Microsoft is stepping on its biggest channel’s toes. Most of its software goes out to the market on PCs built by these three companies. Why would it do such a thing? This is the part that perplexes me. The Surface Book, as the 2in1 notebook is called, is positioned at the high end with a starting price of $1,499. While volumes at that price point are relatively low, profits on those units are usually better. And since the PC hardware OEMs sell a lot of hardware at lower prices and profits, they need the high end to help even things out.

Why is Microsoft sailing upwind of its own partners?

Well, for one thing, it thinks it can. Where are they going to go if not to Microsoft? Apple won’t have them. I’ve heard Dell executives say that they would license Mac OS in a heartbeat. But Steve Jobs cut off that avenue when he retook over Apple in 1997. Apple’s hardware partners at the time were skimming the cream off Apple’s efforts, and Jobs didn’t like it. Google represents an alternative, and the OEMs are availing themselves of it where they can. All of them have Chromebooks in their lineups, and Lenovo has Android phones. But Microsoft software is sticky in the companies’ main commercial markets. So, as channels, they have nowhere to turn.

For another, it thinks it has to. As software sales become more of an uphill slog, Microsoft needs to make money other ways. And hardware is one of the chosen ways. The company has said there’s plenty of room for its partners, it is just setting the bar high for new systems, and it has to demonstrate how hardware can accommodate some of the new features of Windows 10. But some of its partners have been pushing the envelope on these types of systems for years already.

In fact, Lenovo invented the 2in1 when it brought one out under the brand name Yoga four years ago. The company reports that the 2in1 has been its fastest-growing category. Its Yoga consumer models range from $299 to $1,599. It also recently brought Yoga features to its commercial ThinkPad line. The “watchband hinge” on the high-end models is a work of art.

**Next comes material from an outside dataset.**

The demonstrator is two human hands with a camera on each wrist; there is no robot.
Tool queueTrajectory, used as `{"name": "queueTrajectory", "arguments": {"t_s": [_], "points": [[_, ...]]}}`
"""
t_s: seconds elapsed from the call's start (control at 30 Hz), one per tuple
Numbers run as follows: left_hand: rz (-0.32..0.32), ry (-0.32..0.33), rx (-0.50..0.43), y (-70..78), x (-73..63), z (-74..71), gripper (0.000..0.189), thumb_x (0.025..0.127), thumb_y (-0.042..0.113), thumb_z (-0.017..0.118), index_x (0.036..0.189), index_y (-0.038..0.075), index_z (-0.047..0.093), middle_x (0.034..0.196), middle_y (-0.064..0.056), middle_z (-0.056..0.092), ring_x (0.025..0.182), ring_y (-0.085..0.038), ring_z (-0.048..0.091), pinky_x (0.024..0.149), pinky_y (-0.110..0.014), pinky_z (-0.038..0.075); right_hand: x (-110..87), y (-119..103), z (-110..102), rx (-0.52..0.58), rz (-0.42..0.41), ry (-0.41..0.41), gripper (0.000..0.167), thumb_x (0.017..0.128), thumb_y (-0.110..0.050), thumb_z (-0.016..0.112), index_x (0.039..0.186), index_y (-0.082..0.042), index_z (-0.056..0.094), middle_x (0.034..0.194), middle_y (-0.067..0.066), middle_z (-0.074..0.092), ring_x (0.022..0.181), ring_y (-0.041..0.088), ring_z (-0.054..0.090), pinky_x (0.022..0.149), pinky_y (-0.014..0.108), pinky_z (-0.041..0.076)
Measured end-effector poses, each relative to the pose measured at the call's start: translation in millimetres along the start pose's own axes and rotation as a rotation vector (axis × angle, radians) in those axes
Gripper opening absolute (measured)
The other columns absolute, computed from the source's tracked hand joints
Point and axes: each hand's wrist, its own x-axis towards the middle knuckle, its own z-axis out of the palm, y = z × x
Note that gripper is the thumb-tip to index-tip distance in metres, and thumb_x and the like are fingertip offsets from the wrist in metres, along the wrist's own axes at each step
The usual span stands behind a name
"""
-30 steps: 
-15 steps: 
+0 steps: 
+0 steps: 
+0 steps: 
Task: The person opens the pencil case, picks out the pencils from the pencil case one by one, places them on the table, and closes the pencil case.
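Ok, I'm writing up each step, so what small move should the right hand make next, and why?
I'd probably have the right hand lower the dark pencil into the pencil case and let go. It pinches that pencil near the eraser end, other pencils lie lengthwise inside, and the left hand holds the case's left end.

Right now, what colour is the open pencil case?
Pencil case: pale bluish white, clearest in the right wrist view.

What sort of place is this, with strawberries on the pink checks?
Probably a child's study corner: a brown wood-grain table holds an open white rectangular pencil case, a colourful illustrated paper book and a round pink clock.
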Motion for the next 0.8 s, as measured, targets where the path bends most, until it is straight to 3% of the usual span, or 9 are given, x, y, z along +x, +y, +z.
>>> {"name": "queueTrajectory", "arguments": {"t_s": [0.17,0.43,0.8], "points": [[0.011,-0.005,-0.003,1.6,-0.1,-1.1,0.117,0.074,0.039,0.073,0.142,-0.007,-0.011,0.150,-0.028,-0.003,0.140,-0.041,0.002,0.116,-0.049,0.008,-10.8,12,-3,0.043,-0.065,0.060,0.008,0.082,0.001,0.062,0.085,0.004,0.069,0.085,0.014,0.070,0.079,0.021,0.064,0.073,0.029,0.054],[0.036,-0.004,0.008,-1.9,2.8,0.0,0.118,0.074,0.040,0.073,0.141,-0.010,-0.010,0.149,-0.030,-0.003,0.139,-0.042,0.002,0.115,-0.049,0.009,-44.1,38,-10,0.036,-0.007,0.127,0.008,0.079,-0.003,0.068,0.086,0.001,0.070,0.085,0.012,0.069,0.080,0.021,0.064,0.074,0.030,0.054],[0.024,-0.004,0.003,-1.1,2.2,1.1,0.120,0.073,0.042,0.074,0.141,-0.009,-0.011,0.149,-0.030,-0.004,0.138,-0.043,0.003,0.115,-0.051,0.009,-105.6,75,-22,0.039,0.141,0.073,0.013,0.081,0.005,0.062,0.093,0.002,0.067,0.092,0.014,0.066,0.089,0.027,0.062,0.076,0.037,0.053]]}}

So, Microsoft isn’t doing its partners any favor here. It’s just trying to skim their high end. What can possibly go wrong?

The conclusion is that Microsoft is not just an unthinking parasite, sucking on its hosts’ blood until they expire. It must believe that it can establish its own hardware business before they either die or abandon the software maker as a supplier. It’s a calculated gamble, which may — or may not — pay off.